## EXERCISE GOAL
Your answer should consist of every line from the records that holds the string "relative".

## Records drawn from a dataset
□ □ □ □
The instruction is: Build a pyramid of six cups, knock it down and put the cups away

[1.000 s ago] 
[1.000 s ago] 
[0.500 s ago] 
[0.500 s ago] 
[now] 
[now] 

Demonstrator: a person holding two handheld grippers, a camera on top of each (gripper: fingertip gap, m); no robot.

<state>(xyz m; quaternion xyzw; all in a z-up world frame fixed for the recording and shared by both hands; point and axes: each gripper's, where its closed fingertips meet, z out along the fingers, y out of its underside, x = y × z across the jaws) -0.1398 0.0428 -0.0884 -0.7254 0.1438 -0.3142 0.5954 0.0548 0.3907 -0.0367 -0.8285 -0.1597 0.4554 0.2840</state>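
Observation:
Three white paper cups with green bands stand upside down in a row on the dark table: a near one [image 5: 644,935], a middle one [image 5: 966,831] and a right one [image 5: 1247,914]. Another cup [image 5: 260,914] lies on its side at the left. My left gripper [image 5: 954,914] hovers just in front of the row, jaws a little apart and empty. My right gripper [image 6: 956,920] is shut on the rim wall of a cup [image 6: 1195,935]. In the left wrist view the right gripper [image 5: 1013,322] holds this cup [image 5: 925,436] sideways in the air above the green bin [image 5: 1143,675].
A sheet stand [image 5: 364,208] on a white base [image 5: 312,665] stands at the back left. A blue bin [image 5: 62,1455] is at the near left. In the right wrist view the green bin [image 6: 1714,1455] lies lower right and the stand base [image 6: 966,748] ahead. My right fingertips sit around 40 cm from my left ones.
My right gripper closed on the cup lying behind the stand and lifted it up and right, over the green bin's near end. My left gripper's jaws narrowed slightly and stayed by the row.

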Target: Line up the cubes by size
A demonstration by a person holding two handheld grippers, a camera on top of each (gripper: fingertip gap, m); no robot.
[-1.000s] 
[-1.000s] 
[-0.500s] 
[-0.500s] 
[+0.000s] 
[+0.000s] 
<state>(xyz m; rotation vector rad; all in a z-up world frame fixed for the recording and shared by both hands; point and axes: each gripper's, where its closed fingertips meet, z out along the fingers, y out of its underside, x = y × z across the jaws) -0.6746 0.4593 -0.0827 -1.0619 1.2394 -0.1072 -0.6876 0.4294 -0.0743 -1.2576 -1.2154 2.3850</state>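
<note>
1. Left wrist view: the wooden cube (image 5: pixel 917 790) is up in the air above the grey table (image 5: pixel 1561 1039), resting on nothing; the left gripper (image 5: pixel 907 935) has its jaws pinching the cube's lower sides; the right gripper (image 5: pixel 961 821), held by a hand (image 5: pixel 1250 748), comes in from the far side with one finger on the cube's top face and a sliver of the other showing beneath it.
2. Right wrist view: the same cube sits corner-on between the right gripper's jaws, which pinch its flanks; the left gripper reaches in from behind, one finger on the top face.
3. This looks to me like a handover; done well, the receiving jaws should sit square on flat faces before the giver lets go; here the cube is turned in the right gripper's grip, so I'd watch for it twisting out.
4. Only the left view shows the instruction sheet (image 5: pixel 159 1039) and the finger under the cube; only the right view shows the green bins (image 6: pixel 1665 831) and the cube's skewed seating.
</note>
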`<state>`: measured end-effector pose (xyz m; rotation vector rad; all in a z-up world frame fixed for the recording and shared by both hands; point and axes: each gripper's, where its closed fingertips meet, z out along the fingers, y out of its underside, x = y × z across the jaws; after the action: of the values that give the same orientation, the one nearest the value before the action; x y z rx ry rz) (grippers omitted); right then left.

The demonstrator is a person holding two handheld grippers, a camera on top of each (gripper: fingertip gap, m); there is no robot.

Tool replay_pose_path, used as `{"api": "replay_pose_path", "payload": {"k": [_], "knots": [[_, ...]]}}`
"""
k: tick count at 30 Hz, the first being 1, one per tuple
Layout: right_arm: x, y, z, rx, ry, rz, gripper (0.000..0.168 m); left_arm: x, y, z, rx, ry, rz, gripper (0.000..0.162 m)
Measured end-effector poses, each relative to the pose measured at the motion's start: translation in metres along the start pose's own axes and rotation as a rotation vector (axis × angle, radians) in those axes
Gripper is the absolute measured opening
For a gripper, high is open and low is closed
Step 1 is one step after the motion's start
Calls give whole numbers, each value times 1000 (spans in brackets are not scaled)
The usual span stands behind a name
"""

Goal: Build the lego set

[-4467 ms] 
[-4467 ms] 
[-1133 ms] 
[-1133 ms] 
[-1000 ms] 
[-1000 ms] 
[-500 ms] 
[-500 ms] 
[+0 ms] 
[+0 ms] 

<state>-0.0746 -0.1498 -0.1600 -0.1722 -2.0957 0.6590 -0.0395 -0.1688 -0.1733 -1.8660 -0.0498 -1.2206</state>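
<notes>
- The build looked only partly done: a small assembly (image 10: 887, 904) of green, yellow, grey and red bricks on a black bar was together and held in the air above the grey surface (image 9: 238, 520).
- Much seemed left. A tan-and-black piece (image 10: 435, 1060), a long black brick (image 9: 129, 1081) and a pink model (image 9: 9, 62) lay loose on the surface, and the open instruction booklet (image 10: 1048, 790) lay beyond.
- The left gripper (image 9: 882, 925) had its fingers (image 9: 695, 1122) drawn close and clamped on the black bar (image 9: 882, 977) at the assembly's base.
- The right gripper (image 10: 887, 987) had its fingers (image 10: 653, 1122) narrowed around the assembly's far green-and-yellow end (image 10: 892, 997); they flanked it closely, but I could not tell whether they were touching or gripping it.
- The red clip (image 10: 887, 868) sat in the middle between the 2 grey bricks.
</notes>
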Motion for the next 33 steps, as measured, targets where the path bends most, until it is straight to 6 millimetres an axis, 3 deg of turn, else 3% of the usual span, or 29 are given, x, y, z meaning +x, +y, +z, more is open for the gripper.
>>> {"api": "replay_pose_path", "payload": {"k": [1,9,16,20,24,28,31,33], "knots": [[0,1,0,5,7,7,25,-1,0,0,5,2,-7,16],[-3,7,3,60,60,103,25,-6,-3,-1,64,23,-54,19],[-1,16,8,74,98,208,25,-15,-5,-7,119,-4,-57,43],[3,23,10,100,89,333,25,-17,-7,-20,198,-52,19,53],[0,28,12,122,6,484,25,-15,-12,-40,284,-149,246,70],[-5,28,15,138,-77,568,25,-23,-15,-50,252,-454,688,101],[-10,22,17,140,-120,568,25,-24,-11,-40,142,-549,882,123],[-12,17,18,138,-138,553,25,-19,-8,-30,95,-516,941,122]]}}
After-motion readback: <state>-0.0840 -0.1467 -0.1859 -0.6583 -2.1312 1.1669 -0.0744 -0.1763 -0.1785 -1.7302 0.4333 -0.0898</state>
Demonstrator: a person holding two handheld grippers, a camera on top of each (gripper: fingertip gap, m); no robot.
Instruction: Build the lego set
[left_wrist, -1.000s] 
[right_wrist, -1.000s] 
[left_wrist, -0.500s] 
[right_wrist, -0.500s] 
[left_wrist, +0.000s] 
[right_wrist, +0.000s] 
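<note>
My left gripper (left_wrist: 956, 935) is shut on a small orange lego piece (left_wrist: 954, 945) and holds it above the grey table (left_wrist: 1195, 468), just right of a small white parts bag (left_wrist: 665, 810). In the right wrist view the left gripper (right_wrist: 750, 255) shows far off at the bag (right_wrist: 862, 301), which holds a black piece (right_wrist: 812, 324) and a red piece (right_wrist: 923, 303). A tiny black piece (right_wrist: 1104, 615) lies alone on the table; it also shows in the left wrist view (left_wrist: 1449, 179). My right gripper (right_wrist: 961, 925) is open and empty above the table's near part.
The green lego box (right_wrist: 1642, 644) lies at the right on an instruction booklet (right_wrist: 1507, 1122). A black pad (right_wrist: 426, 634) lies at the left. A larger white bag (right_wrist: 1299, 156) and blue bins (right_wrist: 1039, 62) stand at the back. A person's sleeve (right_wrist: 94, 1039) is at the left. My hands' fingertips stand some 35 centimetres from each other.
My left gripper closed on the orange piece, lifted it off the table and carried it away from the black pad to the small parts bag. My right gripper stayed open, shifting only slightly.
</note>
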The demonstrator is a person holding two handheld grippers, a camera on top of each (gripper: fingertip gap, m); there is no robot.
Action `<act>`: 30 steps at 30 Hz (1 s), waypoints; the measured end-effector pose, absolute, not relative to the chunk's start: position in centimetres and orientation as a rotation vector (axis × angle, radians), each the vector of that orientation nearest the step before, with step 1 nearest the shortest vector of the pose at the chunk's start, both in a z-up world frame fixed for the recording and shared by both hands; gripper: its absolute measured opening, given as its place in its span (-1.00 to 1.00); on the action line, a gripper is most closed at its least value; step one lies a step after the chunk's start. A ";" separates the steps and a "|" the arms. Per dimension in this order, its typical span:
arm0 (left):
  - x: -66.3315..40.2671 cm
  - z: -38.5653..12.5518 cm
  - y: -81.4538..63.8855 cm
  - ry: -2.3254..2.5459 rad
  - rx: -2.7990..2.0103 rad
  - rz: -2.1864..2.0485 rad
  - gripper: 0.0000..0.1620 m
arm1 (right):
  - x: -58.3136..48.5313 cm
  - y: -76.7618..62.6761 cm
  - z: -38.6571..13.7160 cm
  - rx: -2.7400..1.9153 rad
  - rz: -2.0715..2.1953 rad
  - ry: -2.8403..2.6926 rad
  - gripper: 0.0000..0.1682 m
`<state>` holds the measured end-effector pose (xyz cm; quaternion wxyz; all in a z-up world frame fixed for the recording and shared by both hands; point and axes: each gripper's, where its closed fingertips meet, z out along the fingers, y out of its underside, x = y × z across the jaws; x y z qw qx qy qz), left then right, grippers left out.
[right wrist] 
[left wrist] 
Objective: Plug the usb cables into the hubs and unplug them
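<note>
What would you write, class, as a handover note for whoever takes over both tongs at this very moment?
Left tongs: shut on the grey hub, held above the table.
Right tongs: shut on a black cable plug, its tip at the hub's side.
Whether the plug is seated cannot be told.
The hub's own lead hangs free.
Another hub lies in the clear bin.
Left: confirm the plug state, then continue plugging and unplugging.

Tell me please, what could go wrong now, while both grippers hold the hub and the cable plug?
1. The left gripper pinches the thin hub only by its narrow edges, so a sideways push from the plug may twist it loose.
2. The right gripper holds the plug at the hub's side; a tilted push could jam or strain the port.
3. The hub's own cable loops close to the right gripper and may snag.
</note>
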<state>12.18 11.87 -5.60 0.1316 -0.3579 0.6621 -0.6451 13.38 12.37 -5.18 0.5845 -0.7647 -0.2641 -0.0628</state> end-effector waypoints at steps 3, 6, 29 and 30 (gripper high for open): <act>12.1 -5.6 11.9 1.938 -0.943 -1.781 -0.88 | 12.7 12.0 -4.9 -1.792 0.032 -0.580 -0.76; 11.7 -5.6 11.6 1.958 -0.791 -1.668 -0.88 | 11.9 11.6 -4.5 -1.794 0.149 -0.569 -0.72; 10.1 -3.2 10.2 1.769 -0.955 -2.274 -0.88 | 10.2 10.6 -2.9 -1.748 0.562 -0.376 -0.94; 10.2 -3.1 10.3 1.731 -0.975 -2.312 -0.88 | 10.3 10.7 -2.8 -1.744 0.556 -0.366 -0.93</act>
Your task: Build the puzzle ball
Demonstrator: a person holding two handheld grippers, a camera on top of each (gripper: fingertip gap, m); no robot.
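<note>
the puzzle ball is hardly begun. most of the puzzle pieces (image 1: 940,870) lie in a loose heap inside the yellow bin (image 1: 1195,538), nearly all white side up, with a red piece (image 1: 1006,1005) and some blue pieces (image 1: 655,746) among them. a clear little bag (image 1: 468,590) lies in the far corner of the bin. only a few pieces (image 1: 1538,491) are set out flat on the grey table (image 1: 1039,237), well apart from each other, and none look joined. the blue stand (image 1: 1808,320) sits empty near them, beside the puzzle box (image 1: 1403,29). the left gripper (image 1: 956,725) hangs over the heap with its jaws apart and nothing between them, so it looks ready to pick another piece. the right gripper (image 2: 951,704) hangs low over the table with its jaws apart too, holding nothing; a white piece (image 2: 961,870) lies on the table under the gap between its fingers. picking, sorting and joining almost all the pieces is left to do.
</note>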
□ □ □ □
## ANSWER TO THE EXERCISE
Measured end-effector poses, each relative to the pose measured at the motion's start: translation in metres along the start pose's own axes and rotation as a rotation vector (axis × angle, radians) in those axes
Action `<act>`: 30 steps at 30 Hz (1 s), waypoints; the measured end-effector pose, absolute, not relative to the chunk's start: position in centimetres and orientation as a rotation vector (axis × angle, radians), each the vector of that orientation nearest the step before, with step 1 nearest the shortest vector of the pose at the chunk's start, both in a z-up world frame fixed for the recording and shared by both hands; gripper: its absolute measured opening, given as its place in its span (-1.00 to 1.00); on the action line, a gripper is most closed at its least value; step one lies a step after the chunk's start. A ";" separates the steps and a "|" the arms. Per dimension in this order, its typical span:

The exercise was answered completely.